SELECTING for the doublemuscling gene in Red Poll cattle offers a real opportunity for breeders to broaden the appeal of the breed – but it must also be recognised that it is still very much in its early stages.

Simon Temple said: “One of the breed’s key potential markets is for use as a beef sire on dairy heifers. There is no doubt that the cross works well, producing a good beef calf with ease of calving.

“Calves by bulls carrying the double-muscling gene should be beefier than those by bulls without the gene.

However, we believe there will always be a place for both types of Red Poll bull.”

A barrister by profession, he gave up law for farming due to ill health and founded his Bowland Red Poll herd in 1986 after moving to the family’s 30-acre smallholding, Stockabank Farm, Quernmore, Lancaster.

He now also farms his late parents’ 300-acre Yealand Hall Farm, at Yealand Redmayne, near Carnforth – a SDA farm, which takes in large areas of woodland, scrub and moss, as well as good grazing.

“I was still practising at the Bar and decided I wanted some rare breed cattle to graze the fields,” he said.

“I went to a Rare Breeds Survival Trust sale at Stoneleigh to look at beef cattle breeds. Knowing nothing about Red Polls, I bought two Red Poll heifers from Adrian Derby, then added a couple more and borrowed a bull from Adrian. We now run a 40- breeding cow Red Poll suckler herd and about 120 breeding ewes. With ‘slippages’ the Red Polls have calved almost all year round, but we are gradually trying to concentrate on spring calving.

“Apart from potential breeding stock, calves are sold as stores, or, in the case of bull calves, sold direct to a beef finisher.”
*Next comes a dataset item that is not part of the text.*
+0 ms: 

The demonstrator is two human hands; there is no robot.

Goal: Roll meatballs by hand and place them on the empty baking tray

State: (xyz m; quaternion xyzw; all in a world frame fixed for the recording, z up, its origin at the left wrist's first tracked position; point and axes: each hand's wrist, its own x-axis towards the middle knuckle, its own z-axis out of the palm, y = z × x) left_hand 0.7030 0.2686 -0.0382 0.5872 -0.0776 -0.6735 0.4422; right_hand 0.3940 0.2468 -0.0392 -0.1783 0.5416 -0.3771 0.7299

Simon believes strongly in the value of Signet recording for all his stock and using the information to develop his breeding programmes.

One of the stars of the herd is the 2013 Westmorland Show breed champion, Bowland Zeus, whose figures place him in the top one per cent of the breed, with high accuracy values. Zeus carried one copy of the double-muscling Myostatin mutation.

Zeus semen has been exported to New Zealand and Australia and sold within the UK.

Especially interesting is the heifer, Bowland Charisma, a Zeus daughter, that is one sixteenth Limousin and carries copies of both the Red Poll and Limousin double-muscling genes which, says Simon, seem to complement each other.

Lancashire beef finisher Ann Gardner, of Great Eccleston, takes Red Poll bull calves from Simon Temple, finishing them at about 14 to 16 months old.

They are finished intensively on an ad-lib ration of straw, barley, biscuit meal and a 38 per cent protein concentrate. She said: “We have about 300 assorted beef bulls, mainly bought in as calves. The Red Polls finish well at about 330kg carcase weight. The last Red Polls sold made U and O grades and we think those we have at the moment will probably be R grades.”